A comercialização de energia elétrica no Brasil é regida por uma complexa estrutura que proporciona liberdade para a contratação de energia via mercado, enquanto ao mesmo tempo preserva o controle centralizado sobre a operação e sobre a formação de preços no mercado de curto prazo. Pode-se inferir que essa combinação busca obter os benefícios da eficiência promovida pela concorrência, sem abrir mão dos ganhos sinérgicos da operação centralizada e sem dar margem ao risco de abusos de poder de mercado nas transações de curto prazo. Tal arranjo depende, no entanto, da preservação de um alto grau de previsibilidade na política operativa e de um processo de precificação difícil de ser mantido diante das constantes mudanças de cenário.
O atual arranjo comercial permite que: (a) Geradores, Comercializadores, Consumidores Livres e Especiais possam comercializar energia, por sua conta e risco, por meio de Contratos Bilaterais no Ambiente de Contratação Livre; e (b) que os Geradores possam comercializar sua energia com as Distribuidoras, que atendem aos consumidores regulados, por meio de leilões públicos organizados pelo governo no Ambiente de Contratação Regulada.
Isso permite que os usuários se beneficiem: (1) por um lado, da eficiência induzida pela concorrência de mercado; e (2) por outro lado, da coordenação centralizada da operação física das usinas, que é conduzida pelo Operador Nacional do Sistema Elétrico (ONS), e da formação dos preços de liquidação na Câmara de Comercialização de Energia Elétrica (CCEE), que é definida por algoritmos matemáticos.

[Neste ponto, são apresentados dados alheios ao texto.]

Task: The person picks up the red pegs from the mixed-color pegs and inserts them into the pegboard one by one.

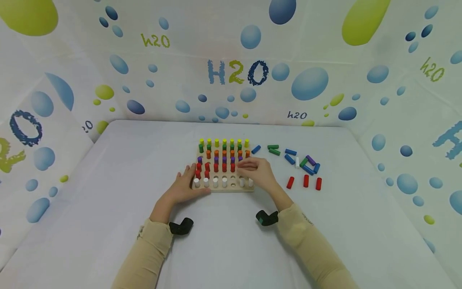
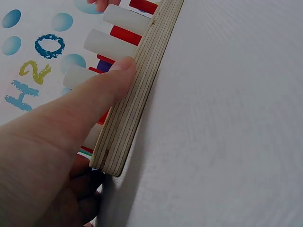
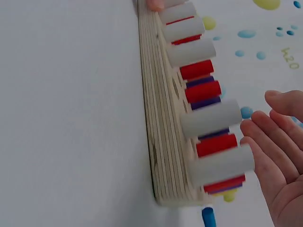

Embora os Geradores não tenham autonomia sobre as decisões a respeito de quando suas usinas serão acionadas, e embora os Distribuidores, Comercializadores, Consumidores Livres e Especiais não tenham autonomia sobre o preço de liquidação de energia (PLD, ou Preço de Liquidação de Diferenças) no mercado de curto prazo na CCEE, esse delicado arranjo é sustentado pelos “Procedimentos de Rede” e modelos matemáticos oficiais que balizam o planejamento, a operação e a formação de preços do mercado de curto prazo.
Os Procedimentos de Rede detalham os processos a serem seguidos pelo ONS no planejamento da operação eletroenergética, na administração da transmissão, e na programação e operação em tempo real do Sistema Interligado Nacional (SIN). Além disso, o planejamento da operação do ONS é balizado por um conjunto de modelos matemáticos, codificados em dois programas computacionais oficiais: o Newave, utilizado para o planejamento da operação de médio e longo prazo, e o Decomp, para o planejamento da operação de curto prazo. Esses programas também são utilizados pela CCEE para definir os PLDs semanais nos quatro subsistemas (Norte, Nordeste, Sudeste/Centro-Oeste e Sul) e nos três patamares de carga (Pesada, Média e Leve).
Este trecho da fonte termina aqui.